Розыгрыш с летальным исходом | страница 22
У нее была одна мачта, две каюты: крохотная рубка в корме и кают-компания, как называл ее Семеныч, на три койки.
В кормовой рубке, отведенной для нас с Яной, было спальное место на двоих (полуторное, как отметила Яна), едва заметный столик и прикрепленный к сланям пуфик. Сиденье которого открывалось, и можно было хранить внутри всякие полезные вещи. Не предназначенные для чужого глаза. Пистолет, например.
В кают-компании, кроме коек и шкафчика для береговой одежды величиной со школьный пенал, имелся подвесной стол, газовая плитка в карданном подвесе, небольшая печурка и штурманский столик.
Что еще? Крохотная носовая палуба, узенький кокпит с двумя банками (скамьями) в нем и миниатюрный гальюн, который Янка тут же обозвала сортиром на пол-лица.
Вот и вся территория, на которой нам предстояло провести сколько-то месяцев и пересечь три океана. Один больше другого.

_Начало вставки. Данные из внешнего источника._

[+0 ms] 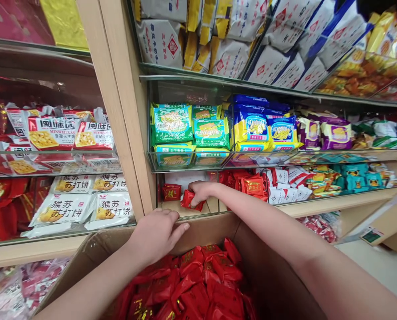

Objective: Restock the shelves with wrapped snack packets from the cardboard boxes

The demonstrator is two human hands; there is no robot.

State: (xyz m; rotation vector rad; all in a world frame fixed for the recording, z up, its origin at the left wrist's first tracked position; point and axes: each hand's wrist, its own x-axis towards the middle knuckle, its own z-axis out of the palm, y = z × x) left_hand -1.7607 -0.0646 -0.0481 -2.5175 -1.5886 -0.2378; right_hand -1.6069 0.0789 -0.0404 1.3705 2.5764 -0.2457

Мы помогли Семенычу разместить оборудование и припасы, выпили «посошок» и вышли под российским флагом в открытое море, взяв курс на Плимут (Великобритания, если кто не знает), где должна была стартовать международная семейная регата. Невольными участниками которой стали и мы. Дружная семья.
Здесь, в Плимуте, наш капитан принял на борт еще одного члена экипажа – океанографа (или океанолога) Понизовского, который знал штурманское дело и с которым у Семеныча были какие-то свои секретные дела.
Понизовского я знал, в общем-то, понаслышке, мельком, все больше со слов Семеныча, но понадеялся, что тот с ненадежным и неуживчивым человеком вокруг света на скорлупке не пошел бы. А вот Янке он как-то сразу не глянулся. Наверное, потому что ее появление в качестве члена экипажа почему-то стало для него неожиданностью, причем настолько, что Понизовский при встрече приветливо улыбнулся ей и сделал шутливый комплимент:
– Женщина на корабле! – воздел руки. – Это все равно, что кошка поперек дороги. Особенно – если женщина красивая, а кошка – черная.
Может, Янке он не понравился и по другой причине – не стал кидать в ее сторону пламенные взоры. На таких людей Янка обижалась смертельно.
– Он, наверное, нетрадиционный, – с обидой шепнула она Нильсу.
– Не фантазируйте, Яна Казимировна, – шепнул ей в ответ Нильс. – Да и вообще это не наше дело.
– А чего ты за него заступаешься? Сам, что ли?
– Вечно вы меня в чем-то подозреваете.
– А как же! Крыс может любить только ярый извращенец.
Как бы то ни было, сложился экипаж, команда. Причем коллектив настолько разношерстный по всем параметрам, что можно было заранее утверждать – долго в таком составе мы существовать не сможем. Хотя бы по политическим разногласиям. Судите сами: упертый коммуняка (Серый), монархист (Семеныч), демократ (Понизовский), ярый анархист с авантюристским уклоном (Янка) и еврей-антисемит (старина Нильс).